* [About this exercise]:
Take each line of the entries below that contains "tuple" and copy it.

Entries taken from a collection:

________________________________________

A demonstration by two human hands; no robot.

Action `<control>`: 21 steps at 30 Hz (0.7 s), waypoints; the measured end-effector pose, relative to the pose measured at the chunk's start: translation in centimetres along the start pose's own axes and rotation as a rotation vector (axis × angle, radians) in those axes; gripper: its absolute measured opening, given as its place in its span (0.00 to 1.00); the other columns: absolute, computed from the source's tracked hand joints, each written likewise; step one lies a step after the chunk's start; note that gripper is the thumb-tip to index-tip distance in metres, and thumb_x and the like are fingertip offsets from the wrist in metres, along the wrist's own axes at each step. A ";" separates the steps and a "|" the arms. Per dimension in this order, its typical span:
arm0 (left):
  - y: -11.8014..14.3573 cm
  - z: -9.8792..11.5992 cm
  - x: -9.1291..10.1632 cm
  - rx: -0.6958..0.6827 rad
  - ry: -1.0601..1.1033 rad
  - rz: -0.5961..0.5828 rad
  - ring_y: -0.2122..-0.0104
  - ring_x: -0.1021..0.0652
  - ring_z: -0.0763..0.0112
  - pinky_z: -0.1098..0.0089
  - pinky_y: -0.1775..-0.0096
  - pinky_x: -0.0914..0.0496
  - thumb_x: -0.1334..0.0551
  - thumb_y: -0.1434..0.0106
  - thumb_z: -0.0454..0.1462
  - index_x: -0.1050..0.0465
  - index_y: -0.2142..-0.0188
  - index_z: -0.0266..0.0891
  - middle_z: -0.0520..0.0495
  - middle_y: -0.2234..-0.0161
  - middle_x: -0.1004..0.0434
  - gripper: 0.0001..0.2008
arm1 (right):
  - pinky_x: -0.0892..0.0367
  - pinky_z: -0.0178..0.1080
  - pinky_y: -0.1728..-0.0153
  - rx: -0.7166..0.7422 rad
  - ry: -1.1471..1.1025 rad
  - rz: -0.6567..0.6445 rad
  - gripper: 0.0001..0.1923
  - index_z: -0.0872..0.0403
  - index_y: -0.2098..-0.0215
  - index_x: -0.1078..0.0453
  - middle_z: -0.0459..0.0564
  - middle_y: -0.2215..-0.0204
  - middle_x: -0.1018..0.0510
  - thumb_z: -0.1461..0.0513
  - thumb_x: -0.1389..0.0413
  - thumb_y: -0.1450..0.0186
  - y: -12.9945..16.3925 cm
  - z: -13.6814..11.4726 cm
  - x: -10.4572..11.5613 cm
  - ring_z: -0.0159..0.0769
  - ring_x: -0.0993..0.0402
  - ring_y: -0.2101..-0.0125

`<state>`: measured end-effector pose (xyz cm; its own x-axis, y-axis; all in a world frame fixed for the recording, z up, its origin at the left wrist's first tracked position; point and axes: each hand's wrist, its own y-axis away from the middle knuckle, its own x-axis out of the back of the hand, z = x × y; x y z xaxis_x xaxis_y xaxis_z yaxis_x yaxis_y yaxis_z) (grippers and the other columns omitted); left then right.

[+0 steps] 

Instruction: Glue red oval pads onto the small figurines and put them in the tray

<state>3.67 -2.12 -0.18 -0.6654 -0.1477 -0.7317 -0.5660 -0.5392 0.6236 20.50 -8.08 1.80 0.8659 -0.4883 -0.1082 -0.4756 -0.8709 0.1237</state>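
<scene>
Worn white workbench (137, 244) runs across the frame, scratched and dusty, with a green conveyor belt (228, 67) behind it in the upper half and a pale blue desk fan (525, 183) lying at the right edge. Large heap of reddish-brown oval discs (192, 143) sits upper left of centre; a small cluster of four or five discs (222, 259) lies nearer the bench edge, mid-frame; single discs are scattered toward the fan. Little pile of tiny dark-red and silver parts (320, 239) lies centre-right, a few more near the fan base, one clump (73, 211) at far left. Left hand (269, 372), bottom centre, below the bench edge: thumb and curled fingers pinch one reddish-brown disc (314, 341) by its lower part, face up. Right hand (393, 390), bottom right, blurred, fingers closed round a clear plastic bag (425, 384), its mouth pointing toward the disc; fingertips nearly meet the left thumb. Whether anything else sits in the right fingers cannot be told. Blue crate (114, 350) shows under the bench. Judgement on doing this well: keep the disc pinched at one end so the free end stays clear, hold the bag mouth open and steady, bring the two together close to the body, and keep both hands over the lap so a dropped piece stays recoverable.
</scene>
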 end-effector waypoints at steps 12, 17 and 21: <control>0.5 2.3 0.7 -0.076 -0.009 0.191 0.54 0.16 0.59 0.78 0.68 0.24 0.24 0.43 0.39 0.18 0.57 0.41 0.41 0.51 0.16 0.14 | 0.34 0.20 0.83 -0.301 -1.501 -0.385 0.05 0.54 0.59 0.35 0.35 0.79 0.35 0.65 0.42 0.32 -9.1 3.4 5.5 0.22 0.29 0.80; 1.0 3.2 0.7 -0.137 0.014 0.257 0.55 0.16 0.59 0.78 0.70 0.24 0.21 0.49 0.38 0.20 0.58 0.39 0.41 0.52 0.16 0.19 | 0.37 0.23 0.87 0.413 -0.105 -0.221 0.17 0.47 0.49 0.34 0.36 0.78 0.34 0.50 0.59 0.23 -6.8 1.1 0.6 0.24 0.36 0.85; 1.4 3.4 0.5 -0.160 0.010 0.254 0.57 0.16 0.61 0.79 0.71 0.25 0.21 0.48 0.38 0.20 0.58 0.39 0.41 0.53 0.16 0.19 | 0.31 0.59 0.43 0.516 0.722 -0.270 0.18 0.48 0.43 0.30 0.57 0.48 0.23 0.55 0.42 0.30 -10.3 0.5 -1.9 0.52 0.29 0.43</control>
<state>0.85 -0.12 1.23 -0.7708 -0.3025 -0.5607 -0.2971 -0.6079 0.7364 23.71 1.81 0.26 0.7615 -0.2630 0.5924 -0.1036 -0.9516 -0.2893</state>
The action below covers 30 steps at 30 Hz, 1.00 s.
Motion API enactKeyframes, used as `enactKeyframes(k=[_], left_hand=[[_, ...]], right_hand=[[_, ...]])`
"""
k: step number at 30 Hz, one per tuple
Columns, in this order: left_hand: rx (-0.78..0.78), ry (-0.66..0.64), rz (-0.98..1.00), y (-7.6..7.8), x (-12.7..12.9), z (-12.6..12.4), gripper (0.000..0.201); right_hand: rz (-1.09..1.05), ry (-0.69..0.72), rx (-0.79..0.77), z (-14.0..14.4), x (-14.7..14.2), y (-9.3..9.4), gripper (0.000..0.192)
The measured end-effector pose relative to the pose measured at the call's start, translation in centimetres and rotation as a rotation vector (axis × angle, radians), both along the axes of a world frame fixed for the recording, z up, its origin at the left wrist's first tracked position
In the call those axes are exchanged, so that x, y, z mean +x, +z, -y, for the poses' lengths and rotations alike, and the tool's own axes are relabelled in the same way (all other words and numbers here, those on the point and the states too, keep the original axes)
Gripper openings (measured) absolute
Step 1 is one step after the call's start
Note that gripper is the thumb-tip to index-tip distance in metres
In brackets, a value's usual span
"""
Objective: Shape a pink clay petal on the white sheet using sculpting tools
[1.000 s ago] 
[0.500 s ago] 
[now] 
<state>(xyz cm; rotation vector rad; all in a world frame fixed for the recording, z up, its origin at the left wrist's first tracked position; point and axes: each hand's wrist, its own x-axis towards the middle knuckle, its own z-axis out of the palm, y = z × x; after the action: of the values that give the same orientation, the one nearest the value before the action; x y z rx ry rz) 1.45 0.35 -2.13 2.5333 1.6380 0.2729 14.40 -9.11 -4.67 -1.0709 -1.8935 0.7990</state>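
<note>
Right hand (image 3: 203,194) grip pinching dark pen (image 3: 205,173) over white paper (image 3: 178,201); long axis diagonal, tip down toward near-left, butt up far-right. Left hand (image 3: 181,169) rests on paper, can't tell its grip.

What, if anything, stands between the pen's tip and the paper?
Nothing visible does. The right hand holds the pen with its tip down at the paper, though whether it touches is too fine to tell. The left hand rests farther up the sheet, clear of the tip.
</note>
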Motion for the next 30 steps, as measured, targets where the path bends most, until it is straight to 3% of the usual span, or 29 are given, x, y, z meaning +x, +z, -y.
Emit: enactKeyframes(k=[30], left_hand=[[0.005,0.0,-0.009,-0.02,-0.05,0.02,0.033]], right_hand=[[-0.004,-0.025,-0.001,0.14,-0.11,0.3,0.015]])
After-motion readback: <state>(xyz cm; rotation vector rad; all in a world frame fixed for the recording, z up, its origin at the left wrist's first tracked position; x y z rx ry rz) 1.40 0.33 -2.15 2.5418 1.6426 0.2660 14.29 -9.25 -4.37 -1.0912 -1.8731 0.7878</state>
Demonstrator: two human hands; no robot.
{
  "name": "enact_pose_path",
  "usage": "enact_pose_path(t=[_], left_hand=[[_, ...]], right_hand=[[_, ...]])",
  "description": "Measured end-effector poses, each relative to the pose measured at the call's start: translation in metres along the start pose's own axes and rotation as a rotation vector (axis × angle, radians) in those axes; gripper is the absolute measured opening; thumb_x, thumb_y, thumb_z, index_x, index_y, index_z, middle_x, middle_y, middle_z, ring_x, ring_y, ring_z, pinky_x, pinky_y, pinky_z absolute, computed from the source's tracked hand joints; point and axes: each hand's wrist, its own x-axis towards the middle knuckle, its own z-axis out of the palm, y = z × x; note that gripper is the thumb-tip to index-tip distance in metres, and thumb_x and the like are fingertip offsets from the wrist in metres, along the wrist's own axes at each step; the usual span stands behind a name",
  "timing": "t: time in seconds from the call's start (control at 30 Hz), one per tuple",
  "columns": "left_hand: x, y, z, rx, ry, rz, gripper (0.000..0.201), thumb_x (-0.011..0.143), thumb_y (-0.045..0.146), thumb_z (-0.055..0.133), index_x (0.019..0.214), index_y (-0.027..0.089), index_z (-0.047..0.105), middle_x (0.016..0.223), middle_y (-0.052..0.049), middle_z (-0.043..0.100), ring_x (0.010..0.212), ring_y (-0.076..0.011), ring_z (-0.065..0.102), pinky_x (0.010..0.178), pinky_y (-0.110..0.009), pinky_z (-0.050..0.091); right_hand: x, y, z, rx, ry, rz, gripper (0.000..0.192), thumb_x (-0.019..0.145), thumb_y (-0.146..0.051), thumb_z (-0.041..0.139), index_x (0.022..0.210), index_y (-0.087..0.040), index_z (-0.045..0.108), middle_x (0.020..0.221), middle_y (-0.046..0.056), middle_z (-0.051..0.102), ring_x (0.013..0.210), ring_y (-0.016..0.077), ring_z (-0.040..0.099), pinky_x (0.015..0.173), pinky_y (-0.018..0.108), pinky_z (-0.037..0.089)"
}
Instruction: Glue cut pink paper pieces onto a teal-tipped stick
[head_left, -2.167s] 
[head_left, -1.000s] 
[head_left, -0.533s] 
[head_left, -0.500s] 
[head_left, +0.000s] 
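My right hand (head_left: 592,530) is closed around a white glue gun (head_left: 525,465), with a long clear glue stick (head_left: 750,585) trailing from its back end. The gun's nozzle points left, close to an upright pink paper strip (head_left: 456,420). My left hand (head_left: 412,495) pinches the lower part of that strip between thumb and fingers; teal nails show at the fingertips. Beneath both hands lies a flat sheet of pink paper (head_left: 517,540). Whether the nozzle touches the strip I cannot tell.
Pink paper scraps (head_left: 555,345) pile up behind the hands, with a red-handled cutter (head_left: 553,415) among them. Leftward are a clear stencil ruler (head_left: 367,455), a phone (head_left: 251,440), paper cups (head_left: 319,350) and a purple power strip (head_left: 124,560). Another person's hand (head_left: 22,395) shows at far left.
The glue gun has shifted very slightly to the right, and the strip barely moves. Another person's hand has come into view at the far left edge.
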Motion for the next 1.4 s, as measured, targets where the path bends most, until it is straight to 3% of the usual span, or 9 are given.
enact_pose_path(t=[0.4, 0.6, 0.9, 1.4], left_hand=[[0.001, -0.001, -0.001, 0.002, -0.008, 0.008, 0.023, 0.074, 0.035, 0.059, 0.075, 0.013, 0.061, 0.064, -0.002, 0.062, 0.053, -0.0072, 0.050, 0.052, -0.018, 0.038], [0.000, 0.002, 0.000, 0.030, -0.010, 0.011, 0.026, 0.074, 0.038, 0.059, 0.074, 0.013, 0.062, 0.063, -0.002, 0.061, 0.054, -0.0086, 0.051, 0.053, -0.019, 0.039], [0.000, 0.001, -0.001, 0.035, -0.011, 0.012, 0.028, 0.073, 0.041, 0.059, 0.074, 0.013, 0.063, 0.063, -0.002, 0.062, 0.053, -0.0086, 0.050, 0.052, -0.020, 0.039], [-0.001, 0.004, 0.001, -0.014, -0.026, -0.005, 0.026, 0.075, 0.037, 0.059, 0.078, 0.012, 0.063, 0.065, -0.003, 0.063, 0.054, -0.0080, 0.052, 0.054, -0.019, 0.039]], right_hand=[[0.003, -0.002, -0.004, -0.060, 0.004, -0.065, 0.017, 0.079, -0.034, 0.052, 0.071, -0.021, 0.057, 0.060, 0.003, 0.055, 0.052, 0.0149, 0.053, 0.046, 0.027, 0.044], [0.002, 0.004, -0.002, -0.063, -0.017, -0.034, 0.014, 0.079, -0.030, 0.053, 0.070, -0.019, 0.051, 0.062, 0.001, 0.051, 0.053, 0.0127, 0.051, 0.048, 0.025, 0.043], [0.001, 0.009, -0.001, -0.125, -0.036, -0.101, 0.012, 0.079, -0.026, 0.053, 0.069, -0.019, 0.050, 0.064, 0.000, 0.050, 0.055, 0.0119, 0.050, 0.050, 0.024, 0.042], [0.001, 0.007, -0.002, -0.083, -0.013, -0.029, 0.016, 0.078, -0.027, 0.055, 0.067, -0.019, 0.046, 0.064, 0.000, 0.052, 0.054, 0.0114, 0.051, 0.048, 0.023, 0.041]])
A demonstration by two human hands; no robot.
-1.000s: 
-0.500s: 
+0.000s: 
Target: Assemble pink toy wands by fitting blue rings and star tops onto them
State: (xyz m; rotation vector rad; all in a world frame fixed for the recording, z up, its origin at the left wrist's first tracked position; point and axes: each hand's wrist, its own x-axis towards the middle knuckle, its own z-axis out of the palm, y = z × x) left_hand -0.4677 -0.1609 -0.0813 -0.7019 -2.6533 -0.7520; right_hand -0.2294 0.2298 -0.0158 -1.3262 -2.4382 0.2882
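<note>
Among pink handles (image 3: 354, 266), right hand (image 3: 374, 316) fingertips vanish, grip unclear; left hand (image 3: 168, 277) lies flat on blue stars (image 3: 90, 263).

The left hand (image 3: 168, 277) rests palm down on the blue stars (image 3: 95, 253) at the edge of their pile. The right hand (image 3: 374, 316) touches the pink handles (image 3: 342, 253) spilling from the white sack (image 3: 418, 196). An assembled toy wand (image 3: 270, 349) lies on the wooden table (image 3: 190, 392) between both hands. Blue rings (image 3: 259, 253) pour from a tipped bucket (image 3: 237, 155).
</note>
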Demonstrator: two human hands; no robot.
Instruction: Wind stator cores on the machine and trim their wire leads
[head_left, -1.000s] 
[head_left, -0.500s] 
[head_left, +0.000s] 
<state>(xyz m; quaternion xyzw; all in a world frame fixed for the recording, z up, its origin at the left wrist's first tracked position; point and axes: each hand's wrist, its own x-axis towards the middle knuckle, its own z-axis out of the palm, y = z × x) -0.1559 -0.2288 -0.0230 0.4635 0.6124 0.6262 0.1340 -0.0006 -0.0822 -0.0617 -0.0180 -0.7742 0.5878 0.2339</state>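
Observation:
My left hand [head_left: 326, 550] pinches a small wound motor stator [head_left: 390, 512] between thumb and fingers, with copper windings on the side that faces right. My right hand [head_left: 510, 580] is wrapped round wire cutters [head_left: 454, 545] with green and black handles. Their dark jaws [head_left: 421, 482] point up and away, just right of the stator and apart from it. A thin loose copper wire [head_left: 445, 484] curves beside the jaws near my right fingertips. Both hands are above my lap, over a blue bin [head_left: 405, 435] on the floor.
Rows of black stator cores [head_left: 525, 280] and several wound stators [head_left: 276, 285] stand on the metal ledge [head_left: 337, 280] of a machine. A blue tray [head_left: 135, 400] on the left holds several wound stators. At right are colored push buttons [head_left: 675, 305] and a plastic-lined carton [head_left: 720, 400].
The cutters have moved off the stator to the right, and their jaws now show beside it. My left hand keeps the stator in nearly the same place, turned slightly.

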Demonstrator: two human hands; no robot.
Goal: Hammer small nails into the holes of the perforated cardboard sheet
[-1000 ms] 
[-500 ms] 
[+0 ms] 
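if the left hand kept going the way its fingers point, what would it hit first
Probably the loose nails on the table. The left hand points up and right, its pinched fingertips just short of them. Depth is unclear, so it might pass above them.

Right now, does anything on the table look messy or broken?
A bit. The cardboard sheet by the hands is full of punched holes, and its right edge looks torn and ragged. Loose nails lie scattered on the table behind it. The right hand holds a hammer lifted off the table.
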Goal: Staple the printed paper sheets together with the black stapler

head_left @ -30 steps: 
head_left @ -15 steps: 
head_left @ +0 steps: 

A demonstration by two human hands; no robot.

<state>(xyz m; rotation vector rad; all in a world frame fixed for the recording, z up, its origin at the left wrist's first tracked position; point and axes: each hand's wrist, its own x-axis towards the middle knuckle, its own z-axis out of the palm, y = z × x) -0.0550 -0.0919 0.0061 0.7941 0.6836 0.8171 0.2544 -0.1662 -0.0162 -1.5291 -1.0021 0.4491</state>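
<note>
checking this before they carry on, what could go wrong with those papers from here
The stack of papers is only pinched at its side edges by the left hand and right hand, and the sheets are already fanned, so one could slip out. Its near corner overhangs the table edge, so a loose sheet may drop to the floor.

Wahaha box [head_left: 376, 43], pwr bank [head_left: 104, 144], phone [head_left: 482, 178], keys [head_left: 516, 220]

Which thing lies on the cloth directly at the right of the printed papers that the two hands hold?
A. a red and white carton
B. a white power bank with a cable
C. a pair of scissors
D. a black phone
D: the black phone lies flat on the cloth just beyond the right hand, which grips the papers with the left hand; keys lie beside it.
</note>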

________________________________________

* [Your response]:
k: step number at 30 Hz, one per tuple
  "timing": "t: time in seconds from the call's start (control at 30 Hz), one per tuple",

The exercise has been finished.